Белка, привыкшая, словно кошка, занимать самые высокие места в доме, устроилась на вершине пирамиды из телевизоров. На экране каждого из них в правом верхнем углу, где обычно находятся эмблемы телеканалов, красовались аккуратные маленькие свастики из липкой бумаги. Сатир, прислонившись к дверному косяку, сосредоточенно набивал папиросу. Эльф стоял у окна, временами хмурил и потирал лоб, смотрел вверх на небольшой клочок неба, очерченный оконной рамой и унылой стеной дома напротив. Тимофей уговаривал Ленку попробовать кусочек ананаса, доберманша терпеливо сопела и отворачивалась.
Наконец, Сатир закончил свою возню, опустился рядом с диваном, щелкнул зажигалкой. По комнате поплыл голубоватый дымок. Сатир довольно улыбнулся и передал папиросу Йону. С телевизоров спрыгнула Белка, притащила с собой Эльфа.
— В детстве у меня была книжка, которая называлась “Дом забытых игрушек”, — сказала Белка через несколько минут, задумчиво оглядывая горы ненужных вещей, возвышающиеся над ними. — По-моему, мы живем именно в этом доме. Забытые и в забытьи.
— А мне, честно говоря, нравится быть ненужным, — заметил Эльф. — Я всю жизнь желал этого. Чтобы я никому не был нужен и чтоб во мне
тоже никто не нуждался. Это свобода…
— Свобода — это осознанная необходимость, — сказала Белка, выпуская изо рта тонкую струйку дыма.
— …Хотя, вообще-то, — продолжил свою мысль Эльф, — полной
свободы нет ни у кого и ни у чего. Все материальное — изначально не
свободно, поскольку свойства материи ограниченны.

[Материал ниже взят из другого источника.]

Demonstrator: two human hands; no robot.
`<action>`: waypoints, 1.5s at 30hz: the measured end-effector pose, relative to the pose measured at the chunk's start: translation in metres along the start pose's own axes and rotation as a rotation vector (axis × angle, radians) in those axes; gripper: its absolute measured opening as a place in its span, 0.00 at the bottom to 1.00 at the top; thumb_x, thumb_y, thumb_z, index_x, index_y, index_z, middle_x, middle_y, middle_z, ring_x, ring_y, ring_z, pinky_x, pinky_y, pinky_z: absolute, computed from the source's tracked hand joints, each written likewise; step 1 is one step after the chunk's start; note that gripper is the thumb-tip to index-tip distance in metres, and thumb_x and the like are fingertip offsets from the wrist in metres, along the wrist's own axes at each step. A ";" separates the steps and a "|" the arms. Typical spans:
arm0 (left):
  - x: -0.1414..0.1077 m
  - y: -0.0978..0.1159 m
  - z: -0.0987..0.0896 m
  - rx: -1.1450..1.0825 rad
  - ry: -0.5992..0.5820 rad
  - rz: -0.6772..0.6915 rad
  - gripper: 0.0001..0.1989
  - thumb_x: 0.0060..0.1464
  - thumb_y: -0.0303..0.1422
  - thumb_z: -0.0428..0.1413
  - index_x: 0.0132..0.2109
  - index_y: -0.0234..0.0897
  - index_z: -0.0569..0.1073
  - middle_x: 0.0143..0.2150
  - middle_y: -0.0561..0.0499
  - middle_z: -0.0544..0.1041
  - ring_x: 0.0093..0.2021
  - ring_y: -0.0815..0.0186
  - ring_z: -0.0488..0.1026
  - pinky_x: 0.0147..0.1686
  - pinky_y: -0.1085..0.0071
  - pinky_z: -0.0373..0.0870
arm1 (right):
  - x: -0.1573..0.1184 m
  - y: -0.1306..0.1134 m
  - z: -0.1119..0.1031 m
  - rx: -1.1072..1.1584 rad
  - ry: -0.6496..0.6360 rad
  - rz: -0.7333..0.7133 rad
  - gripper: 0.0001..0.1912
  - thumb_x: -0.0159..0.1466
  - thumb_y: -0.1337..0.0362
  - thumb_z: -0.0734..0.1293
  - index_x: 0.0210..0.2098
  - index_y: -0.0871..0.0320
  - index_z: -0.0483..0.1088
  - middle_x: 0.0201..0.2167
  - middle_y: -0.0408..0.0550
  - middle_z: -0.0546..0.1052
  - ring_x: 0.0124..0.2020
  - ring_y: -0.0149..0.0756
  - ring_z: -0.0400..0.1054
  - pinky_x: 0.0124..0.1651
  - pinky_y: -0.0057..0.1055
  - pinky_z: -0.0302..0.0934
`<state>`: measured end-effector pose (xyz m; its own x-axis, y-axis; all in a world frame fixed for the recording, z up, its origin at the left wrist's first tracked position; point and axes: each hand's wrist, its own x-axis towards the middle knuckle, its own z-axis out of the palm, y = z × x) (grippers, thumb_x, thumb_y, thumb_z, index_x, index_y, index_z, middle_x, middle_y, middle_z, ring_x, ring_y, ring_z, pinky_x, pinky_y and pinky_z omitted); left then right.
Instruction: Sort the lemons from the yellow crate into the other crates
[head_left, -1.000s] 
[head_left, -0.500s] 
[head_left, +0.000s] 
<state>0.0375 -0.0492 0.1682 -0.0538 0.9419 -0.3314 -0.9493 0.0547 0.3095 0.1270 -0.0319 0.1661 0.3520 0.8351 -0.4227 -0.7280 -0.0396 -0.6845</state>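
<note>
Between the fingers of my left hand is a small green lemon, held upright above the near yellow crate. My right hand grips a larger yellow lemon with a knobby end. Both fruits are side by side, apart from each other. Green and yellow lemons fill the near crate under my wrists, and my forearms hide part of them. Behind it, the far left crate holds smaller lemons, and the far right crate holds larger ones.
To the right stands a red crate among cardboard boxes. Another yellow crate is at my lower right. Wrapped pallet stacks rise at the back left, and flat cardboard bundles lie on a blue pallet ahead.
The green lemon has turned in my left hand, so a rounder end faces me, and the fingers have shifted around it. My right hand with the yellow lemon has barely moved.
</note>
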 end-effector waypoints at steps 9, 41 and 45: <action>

— А я думаю, что человек свободен только тогда, когда он действует по любви, — неторопливо произнес Йон. — Не тогда, когда хочет что-то получить или избавиться от страданий, а именно по любви.
— Тогда это тоже никакая не свобода. Это зависимость, — вставил Эльф.
— Я согласен быть в такой зависимости.
Все задумались, пелена дыма над диваном сгустилась.
— Наш черный брат прав, — сказала Белка, словно бы разговаривая сама с собой. — Прав, как… Не знаю… Как первый снег прав… Как звездопад… Как солнце…
— Как смерть… — закончил Сатир.
Все погрузилось в покой и тишину. Струйки дыма скользили и переливались в воздухе, словно стебли трав под ветром. Их мягкие, невесомые движения навевали спокойные мысли и приятные воспоминания.
И, уже стоя в коридоре, Йон сказал Белке:
— Не знаю, когда я теперь вас увижу. Дел много. Думаю, в сентябре мы сможем переправить вас в Дого. А пока ждите.
Начались размеренные, однообразные будни. Белка играла в переходах на гитаре, зарабатывала деньги. Эльф занимался образованием Тимофея. Сатир безнадежно томился. До поры он терпеливо молчал, но как-то ранним утром в начале июля не выдержал, растолкал спящих Серафиму и Эльфа и зашептал:
— Люди, лето в разгаре. Июль! А мы здесь… Пошли отсюда! Ведь не для того мы живы, чтобы вот так жить, а? Пошли!
Осторожно, чтобы не будить до срока Тимофея, они собрали еду и скудную одежду.